Australian rules footballer

Donald Clarence Grossman (27 December 1920 - 5 August 2004) was an Australian rules footballer who played with South Melbourne in the Victorian Football League (VFL).

A Port Melbourne recruit from the Victorian Football Association (VFA), Grossman started his VFL career in 1940. He didn't play at all in 1943 due to his Royal Australian Air Force commitments. He appeared in all 22 games for South Melbourne in 1945 and featured prominently in the "Bloodbath Grand Final", where Carlton defeated South Melbourne in a spiteful encounter.
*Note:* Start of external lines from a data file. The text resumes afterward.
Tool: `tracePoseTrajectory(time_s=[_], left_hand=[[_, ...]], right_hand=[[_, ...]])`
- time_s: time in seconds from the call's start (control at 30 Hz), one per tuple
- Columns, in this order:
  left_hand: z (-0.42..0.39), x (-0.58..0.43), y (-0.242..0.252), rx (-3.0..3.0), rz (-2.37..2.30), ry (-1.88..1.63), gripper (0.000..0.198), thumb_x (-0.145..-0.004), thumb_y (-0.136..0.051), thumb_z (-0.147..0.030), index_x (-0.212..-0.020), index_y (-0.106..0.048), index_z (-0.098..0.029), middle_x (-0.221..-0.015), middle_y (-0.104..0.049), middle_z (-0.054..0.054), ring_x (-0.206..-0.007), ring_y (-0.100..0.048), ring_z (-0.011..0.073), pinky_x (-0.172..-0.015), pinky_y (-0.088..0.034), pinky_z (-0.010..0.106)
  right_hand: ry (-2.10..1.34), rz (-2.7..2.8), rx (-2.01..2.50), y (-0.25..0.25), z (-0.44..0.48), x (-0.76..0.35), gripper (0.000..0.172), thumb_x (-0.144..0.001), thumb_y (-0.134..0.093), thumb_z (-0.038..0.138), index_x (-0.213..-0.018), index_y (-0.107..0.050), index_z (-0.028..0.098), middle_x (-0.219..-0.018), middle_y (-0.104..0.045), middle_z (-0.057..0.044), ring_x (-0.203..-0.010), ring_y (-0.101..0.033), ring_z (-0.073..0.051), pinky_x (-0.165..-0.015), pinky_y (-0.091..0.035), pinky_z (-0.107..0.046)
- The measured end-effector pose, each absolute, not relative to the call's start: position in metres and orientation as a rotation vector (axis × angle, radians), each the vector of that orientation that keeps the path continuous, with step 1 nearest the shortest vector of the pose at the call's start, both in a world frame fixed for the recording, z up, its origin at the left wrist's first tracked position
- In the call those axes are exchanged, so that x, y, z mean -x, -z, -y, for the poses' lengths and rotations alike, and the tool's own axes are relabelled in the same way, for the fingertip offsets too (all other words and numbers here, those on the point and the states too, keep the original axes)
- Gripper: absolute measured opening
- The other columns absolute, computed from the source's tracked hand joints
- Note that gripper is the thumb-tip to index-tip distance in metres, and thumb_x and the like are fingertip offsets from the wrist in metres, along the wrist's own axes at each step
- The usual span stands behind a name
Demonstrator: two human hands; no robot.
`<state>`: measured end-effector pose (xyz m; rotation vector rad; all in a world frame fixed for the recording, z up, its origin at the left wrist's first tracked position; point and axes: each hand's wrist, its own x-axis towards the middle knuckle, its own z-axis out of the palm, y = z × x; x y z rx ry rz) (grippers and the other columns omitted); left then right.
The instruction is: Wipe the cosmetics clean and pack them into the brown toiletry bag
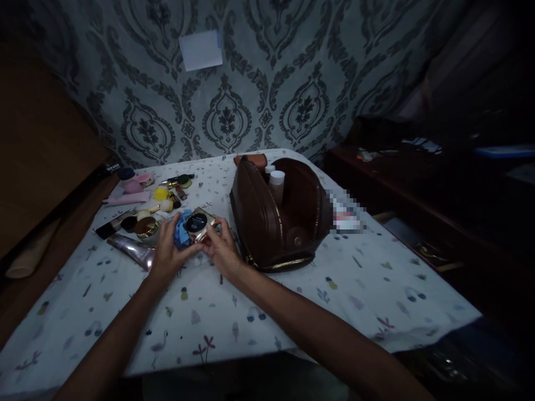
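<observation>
My right hand (224, 249) grips a gold-edged compact (200, 223) with a round black label. Against the compact's left side, my left hand (168, 250) is closed on a crumpled blue cloth (182, 231). Just right of my hands stands a brown bag (257, 217), unzipped wide, with white-capped bottles (277, 184) upright inside. Left of my hands lie a silvery squeeze tube (131, 249) and a round gold-rimmed compact (146, 227). Part of the left hand's fingers is hidden behind the cloth.
More cosmetics spread over the table's left side: a pink tube (127, 198), a yellow item (161, 193) and makeup brushes (111, 227). A brown-orange case (253, 160) lies behind the bag. Dark furniture (384, 178) with an open drawer (418, 242) borders the right.
</observation>
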<state>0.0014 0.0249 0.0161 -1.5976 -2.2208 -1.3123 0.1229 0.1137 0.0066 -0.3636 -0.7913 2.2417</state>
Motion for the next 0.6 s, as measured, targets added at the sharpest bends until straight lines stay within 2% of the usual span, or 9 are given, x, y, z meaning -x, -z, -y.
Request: tracePoseTrajectory(time_s=[0.2, 0.33, 0.53, 0.6], left_hand=[[-0.023, -0.002, -0.02, 1.683, 2.183, 1.354, 0.071, -0.084, -0.067, -0.055, -0.145, -0.047, -0.024, -0.122, -0.057, 0.01, -0.117, -0.056, 0.0281, -0.102, -0.046, 0.045], [-0.023, -0.003, -0.022, 1.675, 2.204, 1.488, 0.067, -0.083, -0.069, -0.052, -0.142, -0.051, -0.025, -0.125, -0.059, 0.01, -0.12, -0.055, 0.0275, -0.106, -0.045, 0.045], [-0.024, -0.005, -0.023, 1.645, 2.26, 1.937, 0.068, -0.077, -0.075, -0.05, -0.137, -0.057, -0.021, -0.137, -0.058, 0.011, -0.13, -0.053, 0.0281, -0.113, -0.04, 0.044], [-0.025, -0.006, -0.023, 1.61, 2.297, 2.059, 0.072, -0.075, -0.077, -0.049, -0.137, -0.056, -0.02, -0.139, -0.059, 0.012, -0.13, -0.054, 0.0284, -0.114, -0.04, 0.044]], right_hand=[[-2.243, 0.784, 0.391, -0.006, -0.115, -0.122, 0.062, -0.065, -0.087, 0.047, -0.11, -0.047, 0.029, -0.093, -0.07, 0.003, -0.082, -0.07, -0.015, -0.074, -0.058, -0.031], [-2.26, 0.786, 0.464, -0.009, -0.118, -0.122, 0.068, -0.06, -0.09, 0.037, -0.114, -0.05, 0.027, -0.096, -0.069, 0.003, -0.08, -0.068, -0.016, -0.068, -0.058, -0.029], [-2.353, 0.778, 0.399, -0.021, -0.12, -0.129, 0.052, -0.06, -0.089, 0.026, -0.102, -0.057, 0.026, -0.084, -0.068, 0.005, -0.076, -0.066, -0.014, -0.064, -0.056, -0.025], [-2.366, 0.787, 0.386, -0.023, -0.119, -0.13, 0.054, -0.058, -0.09, 0.026, -0.101, -0.057, 0.026, -0.084, -0.068, 0.006, -0.075, -0.066, -0.013, -0.064, -0.056, -0.024]])
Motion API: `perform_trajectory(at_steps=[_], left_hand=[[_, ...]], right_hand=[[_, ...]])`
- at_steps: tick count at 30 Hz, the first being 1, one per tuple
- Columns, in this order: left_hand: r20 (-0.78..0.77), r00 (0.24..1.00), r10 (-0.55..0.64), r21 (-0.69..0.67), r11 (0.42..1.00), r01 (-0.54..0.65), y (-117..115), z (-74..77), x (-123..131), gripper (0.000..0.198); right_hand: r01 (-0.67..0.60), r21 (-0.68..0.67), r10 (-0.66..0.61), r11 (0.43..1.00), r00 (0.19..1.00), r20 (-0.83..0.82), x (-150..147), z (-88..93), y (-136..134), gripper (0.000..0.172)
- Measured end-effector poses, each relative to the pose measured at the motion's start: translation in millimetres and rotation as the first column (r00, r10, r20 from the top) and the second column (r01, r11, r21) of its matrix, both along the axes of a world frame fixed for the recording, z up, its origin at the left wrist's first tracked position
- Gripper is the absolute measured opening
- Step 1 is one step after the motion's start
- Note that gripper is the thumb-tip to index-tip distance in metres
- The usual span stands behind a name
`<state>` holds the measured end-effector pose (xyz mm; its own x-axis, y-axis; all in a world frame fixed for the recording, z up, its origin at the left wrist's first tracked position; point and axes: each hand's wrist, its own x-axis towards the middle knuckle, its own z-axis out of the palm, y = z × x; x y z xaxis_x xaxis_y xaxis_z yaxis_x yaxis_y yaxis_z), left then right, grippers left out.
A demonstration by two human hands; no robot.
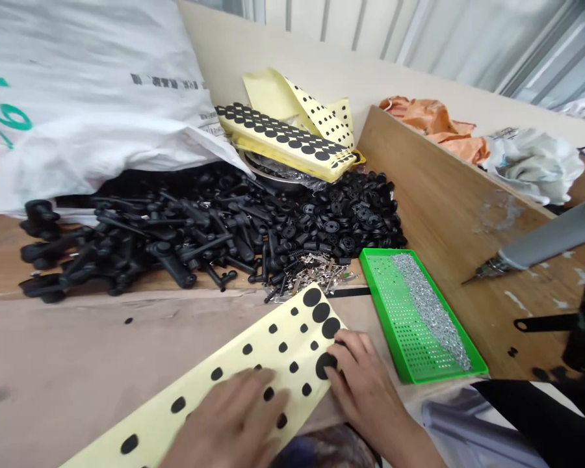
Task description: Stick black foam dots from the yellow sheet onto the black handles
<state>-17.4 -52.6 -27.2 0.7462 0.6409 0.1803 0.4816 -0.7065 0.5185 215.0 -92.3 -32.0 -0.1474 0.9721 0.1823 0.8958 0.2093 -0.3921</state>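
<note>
A pale yellow sheet of black round stickers [234, 357] lies slanted across the near table. Larger black dots run along its right end, with smaller ones spread over the rest. My right hand [358, 383] grips the sheet's right edge, its thumb and fingers closing around a large black dot [325, 366]. Over the middle of the sheet is my left hand [229, 422], blurred by motion, with its fingers stretched out and somewhat apart. Whether its fingertips touch the sheet or a small dot, I cannot tell.
Behind the sheet lie piles of black plastic arms [175, 240] and round black parts [341, 214], beside small metal pieces [316, 273]. A green tray [394, 338] holds tiny silvery parts. More sticker sheets [283, 133] rest behind. A grey electric screwdriver [550, 237] juts in from the right.
</note>
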Motion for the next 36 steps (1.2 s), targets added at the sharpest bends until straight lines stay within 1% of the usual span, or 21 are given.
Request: perform_trajectory(at_steps=[2, 3, 5, 7, 11, 14, 18, 23, 27, 29, 32, 33, 34, 36], left_hand=[[-0.149, 0.984, -0.096, 0.049, 0.993, 0.105, 3.2, 2.6, 24.7, 0.032], [-0.205, 0.971, -0.125, 0.073, 0.987, 0.142, 4.8, 2.7, 38.1, 0.030], [-0.283, 0.952, -0.116, 0.110, 0.982, 0.153, 7.2, 1.1, 59.5, 0.025], [-0.305, 0.947, -0.098, 0.134, 0.980, 0.145, 8.4, -1.1, 68.8, 0.024], [-0.324, 0.939, -0.112, 0.145, 0.975, 0.166, 9.5, -2.2, 63.9, 0.028], [-0.345, 0.933, -0.101, 0.146, 0.976, 0.160, 10.0, -1.8, 62.0, 0.028], [-0.349, 0.934, -0.078, 0.183, 0.972, 0.150, 10.1, -4.2, 66.1, 0.028], [-0.335, 0.940, -0.064, 0.238, 0.960, 0.151, 7.9, -7.4, 66.7, 0.029], [-0.296, 0.953, -0.063, 0.270, 0.952, 0.146, 5.0, -8.2, 65.4, 0.025], [-0.267, 0.961, -0.075, 0.243, 0.959, 0.142, 4.6, -8.7, 62.5, 0.022], [-0.191, 0.974, -0.121, 0.143, 0.978, 0.149, 9.3, -9.9, 52.0, 0.023], [-0.152, 0.983, -0.102, 0.137, 0.983, 0.123, 13.0, -10.4, 47.0, 0.026], [-0.118, 0.991, -0.056, 0.153, 0.985, 0.074, 17.6, -10.8, 41.8, 0.030], [-0.110, 0.989, 0.102, 0.221, 0.972, -0.075, 28.8, -10.9, 32.5, 0.035]], right_hand=[[0.009, 0.002, -0.009, 1.000, 1.000, -0.024, -0.1, -0.3, -0.5, 0.018], [0.016, 0.000, -0.016, 1.000, 0.999, -0.033, 0.1, -0.3, -1.1, 0.019], [0.021, -0.011, -0.022, 1.000, 0.998, -0.052, 0.9, 0.5, -2.0, 0.022], [0.008, -0.028, -0.010, 1.000, 0.996, -0.087, 2.3, 2.6, -2.2, 0.023], [-0.023, -0.043, 0.016, 0.999, 0.988, -0.152, 6.2, 5.7, -1.1, 0.022], [0.001, -0.039, -0.006, 0.999, 0.994, -0.108, 7.0, 3.2, 1.0, 0.023], [0.003, -0.047, -0.005, 0.999, 1.000, -0.030, 3.8, -0.2, 5.2, 0.019], [0.002, -0.032, -0.002, 0.999, 1.000, 0.004, -1.2, 5.0, 4.2, 0.018], [-0.018, -0.004, 0.018, 1.000, 1.000, 0.015, -4.2, 9.1, -2.2, 0.016], [-0.015, -0.033, 0.015, 0.999, 1.000, -0.014, -5.1, 10.2, -4.2, 0.016], [-0.017, -0.092, 0.012, 0.996, 0.999, -0.050, -5.6, 10.5, -4.6, 0.016], [-0.015, -0.092, 0.010, 0.996, 0.999, -0.054, -5.6, 10.1, -4.3, 0.016], [-0.014, -0.079, 0.009, 0.997, 0.998, -0.054, -5.5, 9.4, -3.8, 0.016], [-0.017, -0.027, 0.016, 0.999, 0.999, -0.049, -5.1, 7.3, -2.9, 0.016]])
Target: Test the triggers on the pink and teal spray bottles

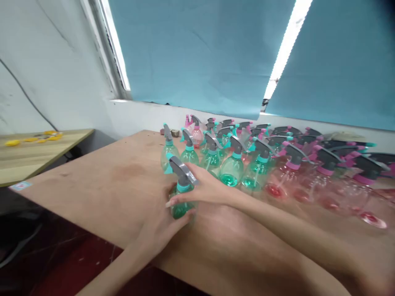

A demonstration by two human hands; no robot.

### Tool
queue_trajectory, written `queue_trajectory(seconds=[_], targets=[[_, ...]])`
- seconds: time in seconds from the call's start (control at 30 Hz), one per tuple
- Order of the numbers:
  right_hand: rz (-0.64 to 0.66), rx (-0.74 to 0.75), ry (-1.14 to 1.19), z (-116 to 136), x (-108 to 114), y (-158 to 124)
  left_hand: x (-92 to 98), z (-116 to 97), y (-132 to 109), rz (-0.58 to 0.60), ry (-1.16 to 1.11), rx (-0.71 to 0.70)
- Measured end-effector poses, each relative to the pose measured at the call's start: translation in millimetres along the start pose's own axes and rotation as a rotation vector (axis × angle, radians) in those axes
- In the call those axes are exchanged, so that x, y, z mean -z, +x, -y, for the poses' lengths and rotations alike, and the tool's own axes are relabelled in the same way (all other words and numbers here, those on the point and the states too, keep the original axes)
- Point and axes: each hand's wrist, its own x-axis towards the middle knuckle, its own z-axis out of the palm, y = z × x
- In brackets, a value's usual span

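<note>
A green spray bottle (pixel 182 187) with a grey and teal trigger head stands upright between my two hands near the front of the table. My left hand (pixel 165 218) is wrapped round the lower part of its body from the left. From the right, my right hand (pixel 203 187) grips the same bottle higher up, close to the teal collar, its thumb across the front. Some of the fingers are hidden behind the bottle. Just behind it stands another green spray bottle (pixel 169 152), at the left end of a row.
Several green bottles (pixel 231 166) and pink bottles (pixel 285 176) fill the right and back of the brown table (pixel 101 185). A wooden side table (pixel 37 158) with yellow pieces (pixel 51 135) stands at left. Blue sheeting (pixel 197 53) covers the window behind.
</note>
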Motion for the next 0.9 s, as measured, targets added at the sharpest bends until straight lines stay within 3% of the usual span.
queue_trajectory(seconds=[0.13, 0.23, 0.4, 0.7, 0.9], targets=[[0.064, -0.018, -0.141, -0.7, 15.2, 19.0, 26.3, 26.0, 7.3, -0.081, -0.092, 0.204], [-0.057, -0.029, -0.18, 1.8, 24.7, 39.7, 43.4, 46.7, 24.5, -0.173, 0.065, 0.26], [-0.261, -0.026, -0.398, 2.5, 34.3, 84.5, 58.9, 83.1, 63.8, -0.266, 0.144, 0.377], [-0.274, -0.18, -0.597, -11.6, 19.3, 140.1, 57.3, 136.0, 121.3, -0.332, 0.099, 0.396], [-0.254, -0.309, -0.646, -16.6, 7.1, 154.0, 39.3, 147.6, 137.0, -0.392, 0.03, 0.363]])
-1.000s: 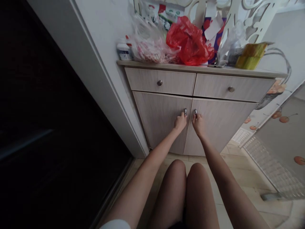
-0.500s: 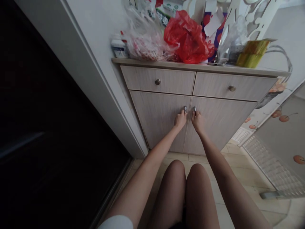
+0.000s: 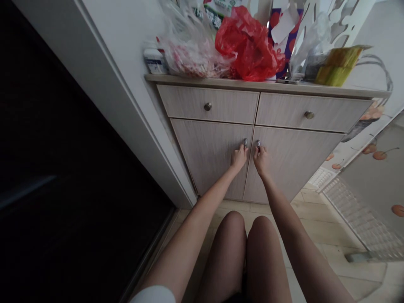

Starting in the back pocket, Grossman, who would later be an amateur boxer, played as a ruckman and was reported for striking Carlton's Jim Mooring. He was found guilty and missed the opening eight rounds of the 1946 VFL season through suspension.

Grossman left South Melbourne in 1948 to take up an offer to captain-coach Warrnambool. He remained in that position for six years before switching to South Warrnambool in 1954 and coaching them to a premiership in his first year. In 1951, while at Warrnambool, he won the Hampden Football League's best and fairest award.

Grossman remained in Warrnambool for the rest of his life. He was a contributor to the local newspaper on football related matters and was editing the history of the Warrnambool Football club when he died.

==Books==
- Bond, F.R. & Grossman, D. (1979) Evergreen Hampden, PAP Book Co.: Warrnambool. ISBN 9780868251080.
- Cole, R.J. & Grossman, D. (2008) Birth of the Blues, Warrnambool Football Netball Club: Allansford, Vic. ISBN 9780959271539.